Third son of Duke Friedrich Wilhelm I of Saxe-Weimar

Friedrich of Saxe-Altenburg (12 February 1599 - 24 October 1625) was a member of the Ernestine branch of the House of Wettin and a Duke of Saxe-Altenburg and Duke of Jülich-Cleves-Berg. Friedrich is sometimes called "Friedrich the younger" to distinguish him from Prince Frederick of Saxe-Weimar, as they were both called "Friedrich of Saxe-Weimar".

== Life ==
Frederick was the second son of Duke Friedrich Wilhelm I of Saxe-Weimar from his second marriage to Anna Maria, daughter of Philipp Ludwig, Count Palatine of Neuburg.

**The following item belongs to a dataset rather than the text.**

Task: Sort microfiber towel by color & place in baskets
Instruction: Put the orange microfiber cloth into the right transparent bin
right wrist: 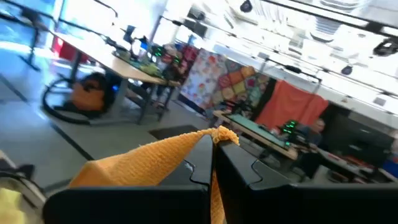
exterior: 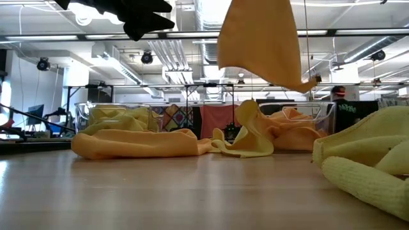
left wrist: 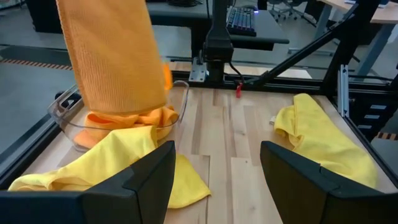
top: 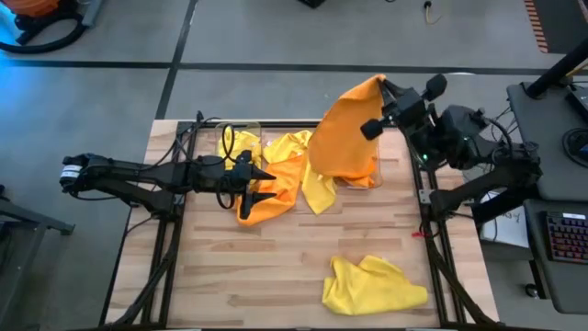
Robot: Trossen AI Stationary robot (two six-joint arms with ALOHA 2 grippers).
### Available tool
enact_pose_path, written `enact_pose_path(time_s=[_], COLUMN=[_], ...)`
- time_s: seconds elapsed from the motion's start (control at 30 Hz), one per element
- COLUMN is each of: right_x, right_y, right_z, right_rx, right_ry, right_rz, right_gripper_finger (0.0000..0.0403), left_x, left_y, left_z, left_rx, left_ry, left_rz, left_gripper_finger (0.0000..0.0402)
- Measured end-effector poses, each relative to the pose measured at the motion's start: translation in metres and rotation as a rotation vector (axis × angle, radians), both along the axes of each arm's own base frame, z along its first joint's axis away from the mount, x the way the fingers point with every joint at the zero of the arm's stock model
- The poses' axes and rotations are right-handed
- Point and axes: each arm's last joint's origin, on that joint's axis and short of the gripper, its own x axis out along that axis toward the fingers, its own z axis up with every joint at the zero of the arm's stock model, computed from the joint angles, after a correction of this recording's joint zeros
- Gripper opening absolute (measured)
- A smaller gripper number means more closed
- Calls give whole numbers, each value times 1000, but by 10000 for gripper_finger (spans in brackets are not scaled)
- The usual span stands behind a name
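Sorting status, wooden slatted worktop (top: pixel 276 267). Item: right hand (top: pixel 381 92), raised above the far right part of the worktop, clenched on the top corner of a large orange microfiber towel (top: pixel 347 133), which hangs free with its lower edge over the right-hand clear plastic rectangular basket (left wrist: pixel 69 122); by my reading this cloth is mid-delivery, not yet let go. Item: that basket already holds at least one crumpled orange cloth (left wrist: pixel 127 117), so the orange sorting looks begun. Item: left-hand clear plastic basket (exterior: pixel 82 115), at the far left of the worktop, holds a soft yellow cloth (exterior: pixel 118 116); the yellow sorting likewise looks begun. Item: left hand (top: pixel 260 175), low over the middle of the worktop, fingers spread and grasping nothing, poised at a loose heap between the baskets. Item: heap, unsorted, comprising a rumpled orange towel (top: pixel 266 198) lying on the wood beside the left basket and a bright yellow towel (top: pixel 312 179) draped across the gap, one end touching the right basket; whether more cloths lie beneath cannot be told. Item: a further crumpled yellow towel (top: pixel 372 283), alone at the near right of the worktop, well apart from both baskets. Outstanding, as judged: release of the hanging orange towel, then one orange and two yellow cloths to place.
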Motion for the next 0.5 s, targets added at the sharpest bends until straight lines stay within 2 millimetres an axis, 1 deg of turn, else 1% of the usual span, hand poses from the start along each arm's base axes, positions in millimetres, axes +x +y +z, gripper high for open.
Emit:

After the death of his father Frederick inherited the Duchy of Saxe-Altenburg jointly with his brothers Johann Philipp, Johann Wilhelm and Friedrich Wilhelm II. Their guardians were the Elector Christian II of Saxony and their uncle, Duke Johann II. After John II died in 1605, Christian II was their sole guardian.

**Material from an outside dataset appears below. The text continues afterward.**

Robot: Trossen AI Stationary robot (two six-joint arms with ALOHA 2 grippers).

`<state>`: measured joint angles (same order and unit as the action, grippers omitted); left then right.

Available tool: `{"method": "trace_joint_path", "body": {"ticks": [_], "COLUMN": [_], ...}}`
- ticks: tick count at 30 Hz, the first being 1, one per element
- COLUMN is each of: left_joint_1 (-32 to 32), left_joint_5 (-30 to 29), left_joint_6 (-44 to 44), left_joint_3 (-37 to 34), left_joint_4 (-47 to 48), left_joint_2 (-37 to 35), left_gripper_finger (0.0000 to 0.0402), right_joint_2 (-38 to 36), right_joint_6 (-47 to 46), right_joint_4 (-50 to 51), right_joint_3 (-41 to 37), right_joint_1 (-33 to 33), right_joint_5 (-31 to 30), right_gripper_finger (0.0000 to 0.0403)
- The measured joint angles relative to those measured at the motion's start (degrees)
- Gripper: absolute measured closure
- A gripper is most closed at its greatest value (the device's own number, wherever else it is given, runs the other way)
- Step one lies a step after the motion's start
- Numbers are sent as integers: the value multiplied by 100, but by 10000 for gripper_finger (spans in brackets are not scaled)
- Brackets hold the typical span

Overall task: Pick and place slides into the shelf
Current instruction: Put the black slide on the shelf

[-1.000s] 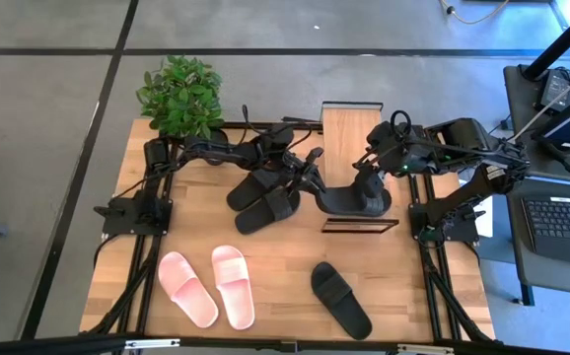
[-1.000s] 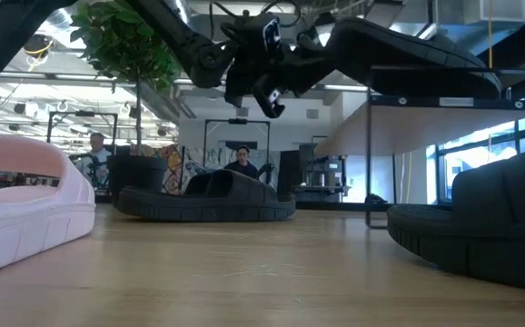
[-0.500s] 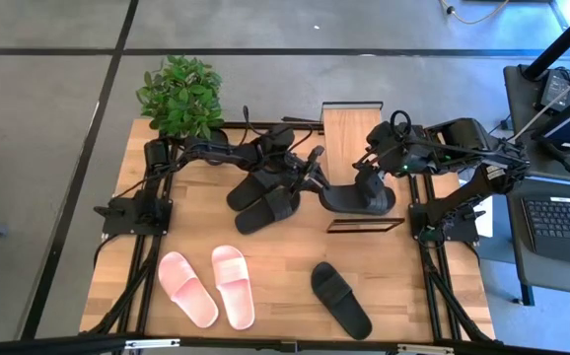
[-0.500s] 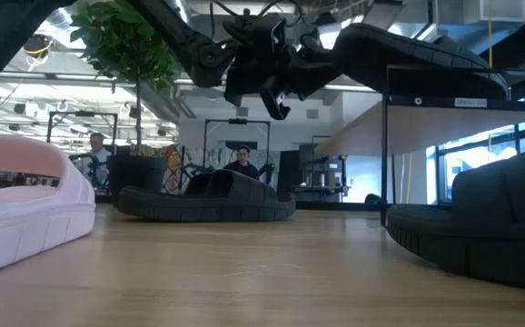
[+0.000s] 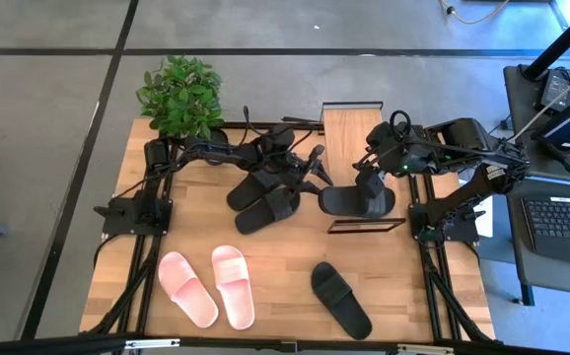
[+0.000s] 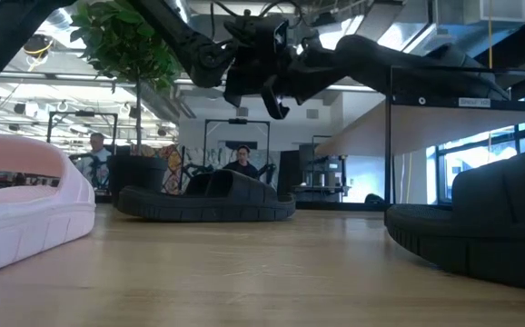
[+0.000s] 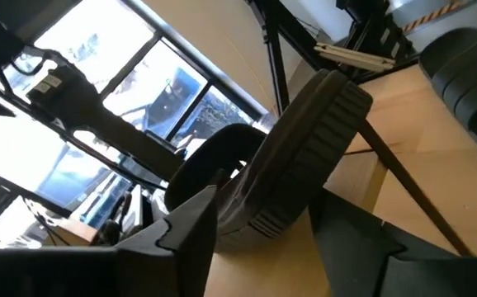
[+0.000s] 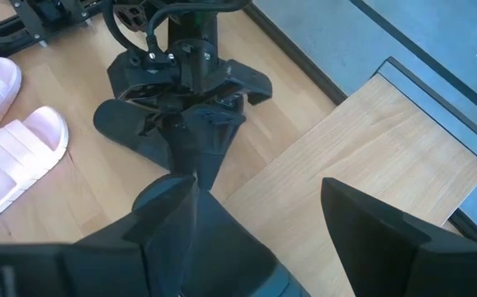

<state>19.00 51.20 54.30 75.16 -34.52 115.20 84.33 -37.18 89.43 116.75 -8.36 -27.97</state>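
A black slide (image 5: 356,200) is up at the shelf's (image 5: 349,133) light board top, reaching from my left gripper (image 5: 315,177) out over the board. In the low view the slide (image 6: 399,64) runs level just above the shelf top (image 6: 467,95). My left gripper is shut on its left end. My right gripper (image 5: 369,182) stands over the slide's strap, open, one finger (image 8: 164,219) on each side of the slide (image 8: 218,231). Two more black slides (image 5: 260,197), a pink pair (image 5: 206,286) and one black slide (image 5: 341,299) lie soles down on the table. My left gripper pinches the slide's end nearest the table's left (image 7: 259,210) between its two fingers (image 7: 189,227), coming level from the left, along the slide. The ridged sole edge (image 7: 313,140) shows, and the slide stretches away toward the shelf, off the table. My right gripper: I cannot tell whether it touches the slide.
A potted plant (image 5: 179,94) stands at the far left corner. The shelf's thin black frame (image 5: 364,225) shows near its front edge. Bare tabletop (image 5: 413,286) lies at the near right. People and equipment show in the room behind the table.
My left gripper has moved a little toward the table's right, carrying the slide farther over the shelf top. The slide has come down from a slant to nearly level. The shelf's post has shifted rightward in the low view.
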Motion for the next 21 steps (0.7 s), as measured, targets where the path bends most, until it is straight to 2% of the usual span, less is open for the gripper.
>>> {"method": "trace_joint_path", "body": {"ticks": [3, 7, 15, 21], "left_joint_1": [4, 87, 339, 199], "left_joint_5": [-14, -379, -405, -410], "left_joint_6": [-405, -1067, -1194, -1181], "left_joint_3": [-1, -2, -11, -9], "left_joint_4": [4, 212, 1256, 1969], "left_joint_2": [0, 0, -118, -438], "left_gripper_finger": [218, 218, 217, 217], "right_joint_2": [0, 0, 2, 2], "right_joint_6": [11, 15, 53, 431], "right_joint_4": [0, 0, 0, 0], "right_joint_3": [0, 0, 2, 4], "right_joint_1": [-2, -2, 0, -1], "right_joint_5": [0, 1, 2, 2], "right_gripper_finger": [146, 146, 146, 146]}}
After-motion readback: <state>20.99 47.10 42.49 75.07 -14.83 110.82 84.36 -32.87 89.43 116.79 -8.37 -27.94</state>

After the War of the Jülich Succession, the brothers were enfeoffed with the Duchies of Jülich, Cleves and Berg. However, they were still minors and were only allowed to use the title and the coat of arms. In 1612, the brothers enrolled at the University of Leipzig to complete their education. Frederick and John Philip participated in the Princess Congress at Naumburg in 1614, where the inheritance alliance between Brandenburg, Hesse and Saxony was created.

In 1618, the oldest brother Johann Philipp came of age and began to rule independently. The younger brothers decided to allow John Philip to continue to rule alone, when they came of age, in exchange for a jointure. At first, this was agreed for a limited number of years. In 1624, however, the arrangement was made permanent.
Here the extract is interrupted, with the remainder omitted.